HPD's description of the site--close to Midtown and in "one of the most popular and vibrant communities in the City"--might sound like a real estate come-on. To many Clinton residents, it also sounds like the city's commitment to affordable housing has gone down the toilet.
The lots for sale are part of the Clinton Urban Renewal Area (CURA), a square bounded by 50th and 56th streets between Tenth and Eleventh avenues. With 22 acres, including vacant lots and empty buildings, CURA is perhaps the largest parcel of developable city-owned land in Manhattan south of 96th Street--and as such, one of the last areas that can be developed to draw "a large influx of white people," says Kalin.
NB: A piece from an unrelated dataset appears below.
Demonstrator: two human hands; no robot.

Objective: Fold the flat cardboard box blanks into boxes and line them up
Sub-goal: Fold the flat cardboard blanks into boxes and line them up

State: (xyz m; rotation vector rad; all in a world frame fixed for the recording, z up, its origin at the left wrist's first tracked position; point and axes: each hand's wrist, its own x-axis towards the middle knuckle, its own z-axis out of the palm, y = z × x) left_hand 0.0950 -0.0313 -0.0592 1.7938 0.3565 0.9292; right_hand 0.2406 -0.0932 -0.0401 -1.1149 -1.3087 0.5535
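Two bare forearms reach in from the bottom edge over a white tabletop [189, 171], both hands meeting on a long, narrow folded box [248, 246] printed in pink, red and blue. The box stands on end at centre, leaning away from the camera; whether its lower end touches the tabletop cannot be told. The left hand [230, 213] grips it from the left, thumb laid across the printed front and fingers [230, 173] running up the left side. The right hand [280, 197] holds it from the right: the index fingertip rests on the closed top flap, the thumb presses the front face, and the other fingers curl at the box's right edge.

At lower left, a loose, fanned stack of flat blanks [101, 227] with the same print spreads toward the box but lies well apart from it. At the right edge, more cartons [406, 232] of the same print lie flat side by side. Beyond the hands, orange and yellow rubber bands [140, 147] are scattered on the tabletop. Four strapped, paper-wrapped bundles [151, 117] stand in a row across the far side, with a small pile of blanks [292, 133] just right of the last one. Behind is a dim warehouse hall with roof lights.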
"Luxury and market-rate apartments are not what urban renewal is supposed to be about," says Cappy Haskins. Haskins moved into a tenement within CURA in 1983 after she and more than two dozen tenants were driven out of a Clinton building by a managing agent who went to jail for his deeds, which included threatening to murder tenants. "HPD's plans are very disturbing." HPD did not return calls for this story.
Tenth Avenue is a prime CURA location, and plans for its development have changed with the mayors. Ed Koch had floated an 80/20 plan for a span of the avenue just blocks south of the site currently up for bid, but it sunk under community opposition. David Dinkins allocated $16 million for a very low and moderate-rent development on the site that HPD is now selling. In the middle of his first term, Rudy Giuliani trimmed that to $10 million, and by 1996, he cut money entirely.
Clinton residents say that HPD's current market-rate plans also serve as sort of a shock tactic aimed at forcing the community to move forward on a long-embattled second CURA parcel. That is a turn-of-the-century tenement called The Flats on Eleventh Avenue between 52nd and 53rd streets. Opened as part of the Model Tenement Movement, The Flats featured a day-care center and co-op store on the first floor, along with a courtyard and exterior stairwells to enhance fresh air and light. But since the city took over the building when it declared the urban renewal area in 1969, the 63-unit Flats has dwindled to housing only 13 families. Four of seven floors are boarded up.